The answer must be a single number: how many lines in the entries below contain the word "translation".

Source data
****************

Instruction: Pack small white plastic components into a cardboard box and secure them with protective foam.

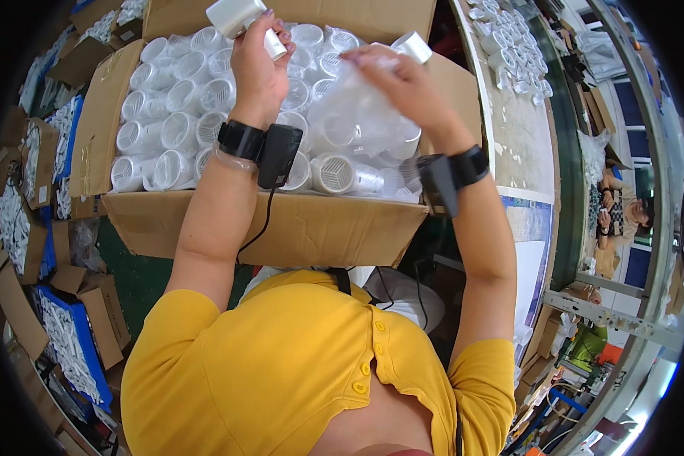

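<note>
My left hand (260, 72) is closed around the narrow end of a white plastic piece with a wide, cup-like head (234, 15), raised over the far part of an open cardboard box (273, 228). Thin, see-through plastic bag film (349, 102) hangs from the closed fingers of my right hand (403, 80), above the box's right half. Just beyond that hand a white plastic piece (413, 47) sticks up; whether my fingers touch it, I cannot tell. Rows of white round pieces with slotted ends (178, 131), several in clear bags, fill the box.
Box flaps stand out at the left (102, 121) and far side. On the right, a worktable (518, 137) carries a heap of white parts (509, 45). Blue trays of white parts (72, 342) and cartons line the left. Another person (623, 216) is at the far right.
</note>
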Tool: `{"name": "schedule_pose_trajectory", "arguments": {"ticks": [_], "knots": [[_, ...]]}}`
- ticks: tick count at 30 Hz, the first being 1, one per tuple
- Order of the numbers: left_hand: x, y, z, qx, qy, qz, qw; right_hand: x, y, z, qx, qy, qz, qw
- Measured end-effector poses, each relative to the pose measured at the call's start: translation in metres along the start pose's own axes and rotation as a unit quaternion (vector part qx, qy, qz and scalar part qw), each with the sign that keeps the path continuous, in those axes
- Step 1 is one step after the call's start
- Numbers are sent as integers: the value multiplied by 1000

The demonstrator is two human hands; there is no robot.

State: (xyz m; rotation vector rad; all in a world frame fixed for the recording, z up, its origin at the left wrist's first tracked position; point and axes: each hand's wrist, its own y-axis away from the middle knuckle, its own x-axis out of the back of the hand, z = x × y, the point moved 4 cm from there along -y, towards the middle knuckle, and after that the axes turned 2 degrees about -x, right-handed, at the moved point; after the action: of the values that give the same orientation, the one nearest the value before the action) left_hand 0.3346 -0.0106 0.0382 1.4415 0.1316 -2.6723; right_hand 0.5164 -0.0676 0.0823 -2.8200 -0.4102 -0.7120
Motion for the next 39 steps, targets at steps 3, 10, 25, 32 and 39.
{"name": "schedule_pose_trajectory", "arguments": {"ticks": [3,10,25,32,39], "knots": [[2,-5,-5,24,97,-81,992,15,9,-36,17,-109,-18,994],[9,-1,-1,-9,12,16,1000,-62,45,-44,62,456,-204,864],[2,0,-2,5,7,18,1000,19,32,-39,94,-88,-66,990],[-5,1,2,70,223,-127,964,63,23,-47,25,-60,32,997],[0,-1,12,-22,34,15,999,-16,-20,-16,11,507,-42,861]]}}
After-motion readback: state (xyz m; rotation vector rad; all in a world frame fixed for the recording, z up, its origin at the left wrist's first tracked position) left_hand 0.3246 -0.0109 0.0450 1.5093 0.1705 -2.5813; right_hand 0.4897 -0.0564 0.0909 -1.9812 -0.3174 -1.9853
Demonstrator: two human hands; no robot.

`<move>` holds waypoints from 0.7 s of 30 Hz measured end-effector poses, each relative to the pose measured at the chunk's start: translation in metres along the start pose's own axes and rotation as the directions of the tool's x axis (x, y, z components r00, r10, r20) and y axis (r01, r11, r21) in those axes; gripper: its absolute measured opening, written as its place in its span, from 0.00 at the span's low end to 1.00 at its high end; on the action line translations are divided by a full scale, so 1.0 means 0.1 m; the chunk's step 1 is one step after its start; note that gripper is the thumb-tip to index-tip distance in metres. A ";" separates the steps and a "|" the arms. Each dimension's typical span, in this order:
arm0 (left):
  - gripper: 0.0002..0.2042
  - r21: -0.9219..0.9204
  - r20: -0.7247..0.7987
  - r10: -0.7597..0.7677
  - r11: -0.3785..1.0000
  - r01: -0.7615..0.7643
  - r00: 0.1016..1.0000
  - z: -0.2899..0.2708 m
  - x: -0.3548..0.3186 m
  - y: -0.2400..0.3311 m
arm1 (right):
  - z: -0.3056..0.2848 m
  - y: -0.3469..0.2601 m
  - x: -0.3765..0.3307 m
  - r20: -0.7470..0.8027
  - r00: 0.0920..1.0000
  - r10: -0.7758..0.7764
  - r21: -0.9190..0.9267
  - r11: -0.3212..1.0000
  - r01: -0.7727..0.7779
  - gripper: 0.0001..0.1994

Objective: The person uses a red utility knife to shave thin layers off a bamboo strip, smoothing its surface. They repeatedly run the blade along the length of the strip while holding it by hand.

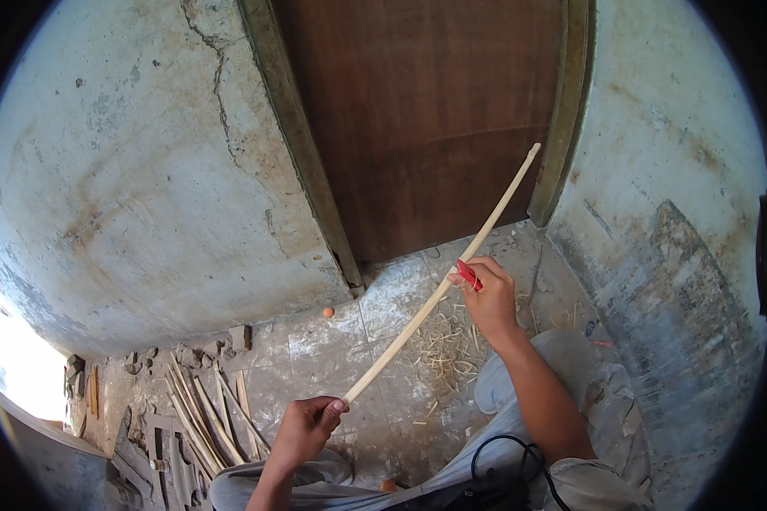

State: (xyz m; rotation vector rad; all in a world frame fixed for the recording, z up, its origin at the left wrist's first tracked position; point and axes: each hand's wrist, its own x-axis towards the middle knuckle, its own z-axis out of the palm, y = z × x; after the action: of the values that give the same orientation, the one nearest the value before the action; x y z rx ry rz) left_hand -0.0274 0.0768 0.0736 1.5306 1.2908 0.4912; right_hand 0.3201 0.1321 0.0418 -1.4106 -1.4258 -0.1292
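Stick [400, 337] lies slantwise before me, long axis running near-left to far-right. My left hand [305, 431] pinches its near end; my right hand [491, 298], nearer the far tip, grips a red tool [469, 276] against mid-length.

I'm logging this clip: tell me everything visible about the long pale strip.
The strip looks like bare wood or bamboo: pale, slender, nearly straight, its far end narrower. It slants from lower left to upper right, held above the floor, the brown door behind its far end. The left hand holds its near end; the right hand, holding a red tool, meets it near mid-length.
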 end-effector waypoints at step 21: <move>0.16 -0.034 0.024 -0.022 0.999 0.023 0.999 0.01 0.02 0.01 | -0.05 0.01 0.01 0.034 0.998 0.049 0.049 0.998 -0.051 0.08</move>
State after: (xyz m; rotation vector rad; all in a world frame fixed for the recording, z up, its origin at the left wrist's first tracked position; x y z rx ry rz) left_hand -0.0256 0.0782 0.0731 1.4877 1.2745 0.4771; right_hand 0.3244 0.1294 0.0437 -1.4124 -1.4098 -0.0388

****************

#### OUTPUT OF THE TASK
2